Bogdanov dated his support for Bolshevism from autumn of 1903. Early in 1904, the Bolsheviks in Geneva sent Martyn Liadov to seek out supporters in Russia. He found a sympathetic group of revolutionaries, including Bogdanov, in Tver. Bogdanov was then sent by the Tver Committee to Geneva, where he was greatly impressed by Lenin's One Step Forward, Two Steps Back (published in May 1904). Back in Russia at the time of the 1905 Revolution, Bogdanov was arrested on 3 December 1905 and held in prison until 27 May 1906. Upon release, he was exiled for three years to Bezhetsk in the Tver Governorate. However, he obtained permission to spend his exile abroad, and joined Lenin in Kokkola, Finland.

For the next six years, Bogdanov was a major figure among the early Bolsheviks, second only to Lenin in influence. In 1904–1906, he published three volumes of the philosophic treatise Empiriomonizm (Empiriomonism), in which he tried to merge Marxism with the philosophy of Ernst Mach, Wilhelm Ostwald, and Richard Avenarius. His work later affected a number of Russian Marxist theoreticians, including Nikolai Bukharin. In 1907, he helped organize the 1907 Tiflis bank robbery with both Lenin and Leonid Krasin.

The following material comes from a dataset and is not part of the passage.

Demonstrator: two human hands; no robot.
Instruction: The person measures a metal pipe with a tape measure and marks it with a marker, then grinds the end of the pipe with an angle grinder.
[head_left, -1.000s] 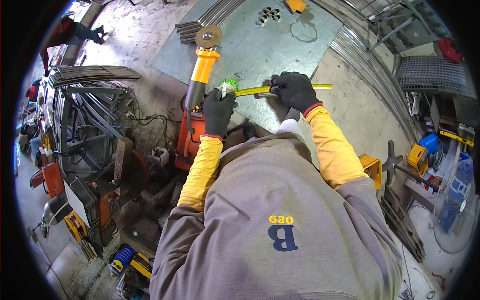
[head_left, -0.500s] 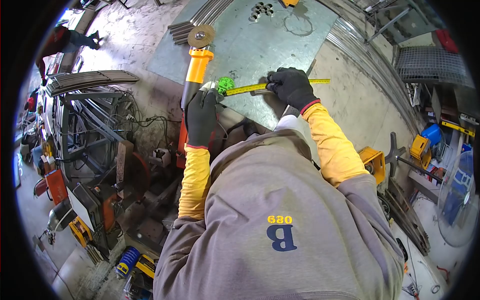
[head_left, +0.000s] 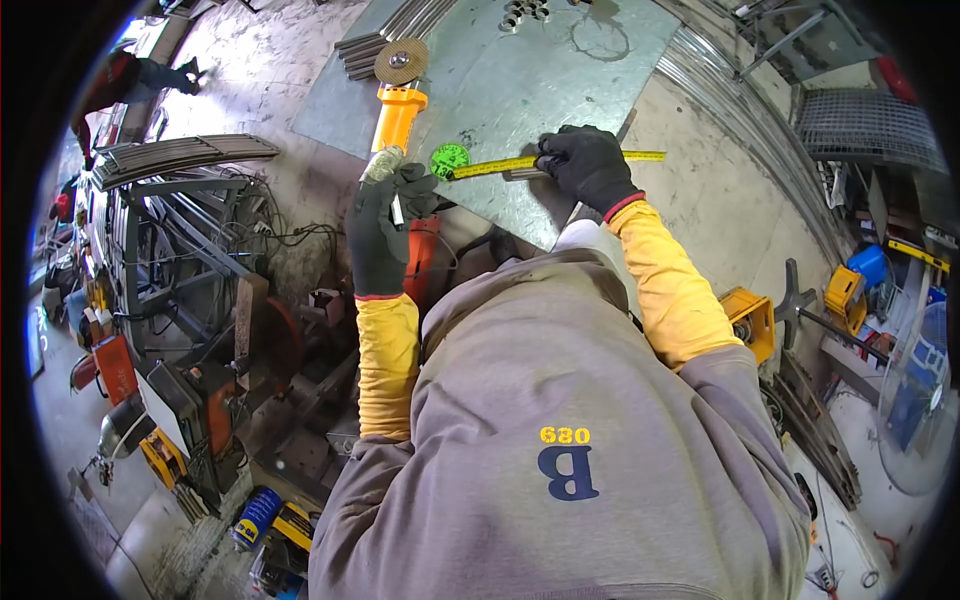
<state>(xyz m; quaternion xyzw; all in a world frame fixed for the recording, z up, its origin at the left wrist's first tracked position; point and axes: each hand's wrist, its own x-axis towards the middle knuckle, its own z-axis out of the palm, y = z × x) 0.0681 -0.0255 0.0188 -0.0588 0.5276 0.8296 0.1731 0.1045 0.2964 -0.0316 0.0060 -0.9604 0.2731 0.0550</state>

For four years after the collapse of the Russian Revolution of 1905, Bogdanov led a group within the Bolsheviks ("ultimatists" and "otzovists" or "recallists"), who demanded a recall of Social Democratic deputies from the State Duma, and as the potential leader of the Bolshevik faction he vied with Lenin. In 1908 he joined Bazarov, Lunacharsky, Berman, Helfond, Yushkevich and Suvorov in a symposium Studies in the Philosophy of Marxism which espoused the views of the Russian Marxists. By mid-1908, the factionalism within the Bolsheviks had become irreconcilable. A majority of Bolshevik leaders either supported Bogdanov or were undecided between him and Lenin.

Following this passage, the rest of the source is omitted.